• _TASK TO CARRY OUT_: Nothing but an exact copy of the data should be given.

• _DATASET EXCERPT_:
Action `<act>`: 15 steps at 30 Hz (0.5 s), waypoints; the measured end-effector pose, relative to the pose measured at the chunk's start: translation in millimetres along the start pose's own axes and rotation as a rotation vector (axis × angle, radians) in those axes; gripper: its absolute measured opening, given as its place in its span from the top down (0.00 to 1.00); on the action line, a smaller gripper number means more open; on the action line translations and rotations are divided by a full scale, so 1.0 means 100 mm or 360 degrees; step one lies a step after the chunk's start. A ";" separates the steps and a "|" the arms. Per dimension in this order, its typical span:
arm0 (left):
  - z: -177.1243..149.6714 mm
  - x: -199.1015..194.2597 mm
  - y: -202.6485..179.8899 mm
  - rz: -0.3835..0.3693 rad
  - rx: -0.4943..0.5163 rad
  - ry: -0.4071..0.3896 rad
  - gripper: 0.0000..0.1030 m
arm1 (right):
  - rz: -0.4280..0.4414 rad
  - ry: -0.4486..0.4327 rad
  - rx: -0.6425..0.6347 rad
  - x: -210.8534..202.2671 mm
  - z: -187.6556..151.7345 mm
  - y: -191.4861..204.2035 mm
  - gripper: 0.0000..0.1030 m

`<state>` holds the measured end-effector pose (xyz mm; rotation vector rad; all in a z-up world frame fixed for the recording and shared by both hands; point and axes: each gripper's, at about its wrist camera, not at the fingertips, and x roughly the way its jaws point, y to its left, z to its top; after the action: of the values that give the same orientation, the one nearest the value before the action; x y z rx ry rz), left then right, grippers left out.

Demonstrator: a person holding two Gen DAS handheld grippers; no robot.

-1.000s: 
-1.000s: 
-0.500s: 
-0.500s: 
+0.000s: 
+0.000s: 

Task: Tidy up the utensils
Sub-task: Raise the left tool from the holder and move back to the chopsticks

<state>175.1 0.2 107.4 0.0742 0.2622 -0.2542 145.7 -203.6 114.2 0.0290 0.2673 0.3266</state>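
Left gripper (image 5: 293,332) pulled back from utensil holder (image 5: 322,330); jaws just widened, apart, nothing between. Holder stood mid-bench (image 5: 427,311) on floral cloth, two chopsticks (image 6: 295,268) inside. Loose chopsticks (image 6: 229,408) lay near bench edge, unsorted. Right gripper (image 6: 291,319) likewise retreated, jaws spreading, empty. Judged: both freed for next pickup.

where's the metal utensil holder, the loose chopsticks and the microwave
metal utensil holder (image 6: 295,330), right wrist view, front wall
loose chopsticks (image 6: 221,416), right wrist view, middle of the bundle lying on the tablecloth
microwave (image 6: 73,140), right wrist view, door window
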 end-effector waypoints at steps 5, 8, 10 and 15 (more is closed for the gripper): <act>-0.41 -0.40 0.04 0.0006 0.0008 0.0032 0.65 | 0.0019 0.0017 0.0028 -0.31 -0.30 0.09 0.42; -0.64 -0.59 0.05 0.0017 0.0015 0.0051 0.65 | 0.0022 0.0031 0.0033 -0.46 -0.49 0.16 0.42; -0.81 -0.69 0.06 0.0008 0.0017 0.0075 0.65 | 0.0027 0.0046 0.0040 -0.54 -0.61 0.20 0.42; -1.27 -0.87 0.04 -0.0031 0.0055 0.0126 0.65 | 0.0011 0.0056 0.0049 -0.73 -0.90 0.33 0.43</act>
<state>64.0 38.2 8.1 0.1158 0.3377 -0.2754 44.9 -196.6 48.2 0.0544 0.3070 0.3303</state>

• _TASK ANSWER_:
Action `<act>`: 15 steps at 30 Hz (0.5 s), waypoints; the measured end-effector pose, relative to the pose measured at the chunk's start: translation in millimetres along the start pose's own axes and rotation as a rotation vector (axis × angle, radians) in those axes; gripper: its absolute measured opening, given as its place in its span from the top down (0.00 to 1.00); on the action line, a smaller gripper number means more open; on the action line translations and rotations are divided by a full scale, so 1.0 means 100 mm or 360 degrees; step one lies a step after the chunk's start. A ";" separates the steps and a "|" the arms. Per dimension in this order, its typical span:
arm0 (left):
  - z: -177.1243..149.6714 mm
  - x: -199.1015..194.2597 mm
  - y: -202.6485..179.8899 mm
  - rz: -0.3835..0.3693 rad
  - rx: -0.4943..0.5163 rad
  - ry: -0.4071..0.3896 rad
  - gripper: 0.0000..0.1030 m
arm1 (right):
  - rz: -0.4280..0.4414 rad
  - ry: -0.4486..0.4327 rad
  - rx: -0.6425..0.6347 rad
  - x: -210.8534..202.2671 mm
  - z: -187.6556..151.7345 mm
  - y: -191.4861..204.2035 mm
  - gripper: 0.0000..0.1030 m

`<state>` holds the measured end-effector pose (xyz mm; rotation vector rad; all in a z-up world frame fixed for the recording and shared by both hands; point and axes: each gripper's, at about its wrist camera, not at the fingertips, and x roughly the way its jaws point, y to its left, z to its top; after the action: of the values that give the same orientation, the one nearest the value before the action; x y z rx ry rz), left then right, grippers left out.

Demonstrator: a person holding two Gen DAS handheld grippers; no robot.

-1.000s: 
-1.000s: 
-0.500s: 
-0.500s: 
+0.000s: 
+0.000s: 

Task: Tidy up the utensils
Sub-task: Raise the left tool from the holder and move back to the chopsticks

<state>175.1 0.2 107.4 0.0742 0.2622 -0.2542 145.7 -203.6 114.2 0.0290 0.2673 0.3266</state>
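Left gripper (image 5: 293,332) pulled back from utensil holder (image 5: 322,330); jaws just widened, apart, nothing between. Holder stood mid-bench (image 5: 427,311) on floral cloth, two chopsticks (image 6: 295,268) inside. Loose chopsticks (image 6: 229,408) lay near bench edge, unsorted. Right gripper (image 6: 291,319) likewise retreated, jaws spreading, empty. Judged: both freed for next pickup.

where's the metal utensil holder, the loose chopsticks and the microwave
metal utensil holder (image 6: 295,330), right wrist view, front wall
loose chopsticks (image 6: 221,416), right wrist view, middle of the bundle lying on the tablecloth
microwave (image 6: 73,140), right wrist view, door window
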 end-effector waypoints at steps 5, 8, 10 and 15 (more is closed for the gripper): <act>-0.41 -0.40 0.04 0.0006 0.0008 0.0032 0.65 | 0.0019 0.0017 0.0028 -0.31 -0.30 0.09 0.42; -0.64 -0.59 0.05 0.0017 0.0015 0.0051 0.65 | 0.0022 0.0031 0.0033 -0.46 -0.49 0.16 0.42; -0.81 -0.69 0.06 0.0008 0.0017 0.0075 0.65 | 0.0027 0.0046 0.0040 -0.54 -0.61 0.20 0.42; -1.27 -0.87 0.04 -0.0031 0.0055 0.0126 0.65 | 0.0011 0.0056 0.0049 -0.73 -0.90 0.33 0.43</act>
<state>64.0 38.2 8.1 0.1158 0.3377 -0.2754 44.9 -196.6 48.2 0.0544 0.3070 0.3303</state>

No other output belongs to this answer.